What does this mean for charities?
But what does all this mean for charities, non-profits, and social action more generally?
The American and British (or European) circumstances are different, but broadly I think our responses need to be similar. After all, we share many political, legal and constitutional traditions. I think we need to focus on some inter-related efforts:
- We need to get organised to defend not just those groups who will be for whatever reason classed as ‘minorities’, ostracised, or threatened by the current mood, but more widely the rule of law, civil liberties, democratic values and institutions. Democracy can’t be a dictatorship of the majority.
- We need to educate. Our body politic is increasingly poisoned by media narratives that are overtly partisan and demonising. Social media is incredibly powerful but has increased the speed at which falsehoods can be spread and believed. We need to counter this by teaching our children (and our grownups) to think critically, challenge lies and shun crackpot conspiracy theories.
- We need to promote decency and respect. American elections are historically vitriolic, but clearly this one represented an abject failure on these counts, as has the Brexit fallout. We have to lead by example and promote respect between citizens, not trash-talk and abuse, even if our ‘leaders’ don’t.

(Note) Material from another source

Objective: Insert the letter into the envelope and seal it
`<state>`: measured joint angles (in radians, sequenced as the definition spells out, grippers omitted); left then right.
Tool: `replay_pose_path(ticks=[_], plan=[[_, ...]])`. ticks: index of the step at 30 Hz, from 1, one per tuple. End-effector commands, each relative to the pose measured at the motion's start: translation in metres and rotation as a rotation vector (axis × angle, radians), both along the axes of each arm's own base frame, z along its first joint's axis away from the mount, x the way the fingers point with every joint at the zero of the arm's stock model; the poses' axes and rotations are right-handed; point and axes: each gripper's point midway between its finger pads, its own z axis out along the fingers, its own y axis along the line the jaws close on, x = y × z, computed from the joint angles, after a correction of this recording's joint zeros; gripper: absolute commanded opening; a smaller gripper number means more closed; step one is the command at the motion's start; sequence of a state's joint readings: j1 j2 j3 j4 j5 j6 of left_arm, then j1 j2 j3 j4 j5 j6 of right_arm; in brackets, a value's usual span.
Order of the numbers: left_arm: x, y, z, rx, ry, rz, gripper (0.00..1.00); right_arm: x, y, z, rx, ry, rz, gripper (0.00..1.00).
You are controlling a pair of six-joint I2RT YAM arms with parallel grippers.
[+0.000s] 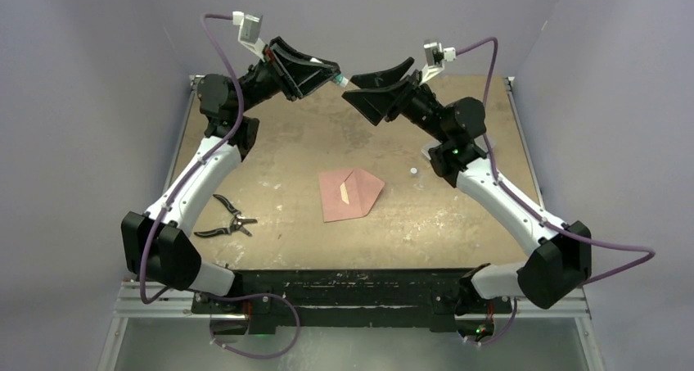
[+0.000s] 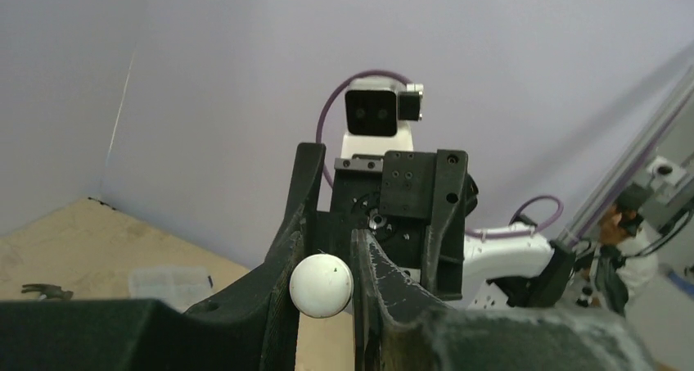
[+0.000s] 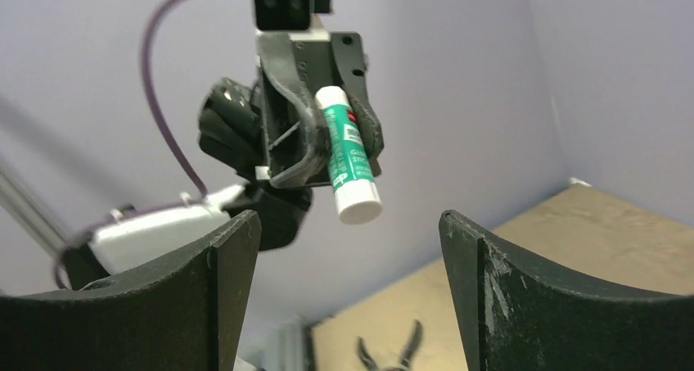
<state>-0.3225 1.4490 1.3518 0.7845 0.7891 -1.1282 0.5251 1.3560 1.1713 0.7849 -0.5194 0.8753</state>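
Overhead, both arms are raised beyond the envelope (image 1: 348,197), their ends facing each other in the air above the far half of the counter (image 1: 286,158); the envelope itself lies flat well below and nearer the arm bases, about midway between the two arms.

The left tool (image 1: 331,77) pinches a green-and-white glue stick (image 3: 348,154) around its middle; the stick's long axis runs roughly level, from the left tool towards the right tool (image 1: 364,88), with a flat white end leading; whether that end is a cap or the base cannot be told. The right tool's fingers (image 3: 221,281) are spread wide and hold nothing; they face the stick's white end from just beside it, apparently without touching.

The envelope's pointed flap is folded open and points towards the right arm's side, showing a pale strip where it meets the body; no separate letter is seen on the counter, so the letter is probably already tucked inside, though this is a judgement.

To the right of the envelope, just beyond the flap tip, lies a small white round thing (image 1: 413,171), too small to name; to the left of the envelope, well apart, lie pliers (image 1: 227,220).

Sealing looks like the step in hand; for it, the stick must come down and nearer from the far left of the envelope, tipping from level to point downwards at the flap.
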Motion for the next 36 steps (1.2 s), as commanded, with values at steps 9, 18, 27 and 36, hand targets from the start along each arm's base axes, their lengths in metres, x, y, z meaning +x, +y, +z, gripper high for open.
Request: replay_pose_path(ticks=[9, 18, 27, 36], plan=[[-0.066, 0.006, -0.01, 0.188, -0.741, 0.004, 0.0, -0.013, -0.009, -0.028, -0.31, -0.393, -0.15, 0.78], [-0.077, 0.008, -0.007, 0.107, -0.755, -0.033, 0.0, -0.015, -0.009, -0.015, -0.272, -0.47, -0.165, 0.75], [-0.064, 0.012, 0.019, 0.01, -0.519, 0.0, 0.0, -0.017, -0.012, 0.014, -0.168, -0.485, -0.214, 0.71], [-0.002, 0.018, 0.019, -0.103, 0.183, 0.081, 0.0, 0.003, -0.028, 0.05, -0.242, -0.72, -0.52, 0.75]])
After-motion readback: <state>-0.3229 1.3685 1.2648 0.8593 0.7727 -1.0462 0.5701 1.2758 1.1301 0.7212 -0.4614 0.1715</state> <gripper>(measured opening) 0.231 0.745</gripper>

- We need to create dialogue. This will be really hard. It feels increasingly in short supply. But charities, community groups and faith organisations can build the bridges. Without this we are just screaming at each other from our own echo chambers, as our social cohesion spirals down the drain.
- We need to show compassion, empathy and kindness. Not just with those on our own ‘side’, but with those whose views we may find contemptible (this is really tricky territory – can we show compassion and empathise with white supremacists? Should we, morally? What if it had the power to change their perception? What’s beyond the pale?).
The good news is, the voluntary sector is good at this stuff. Or it should be. Now is the time to show it.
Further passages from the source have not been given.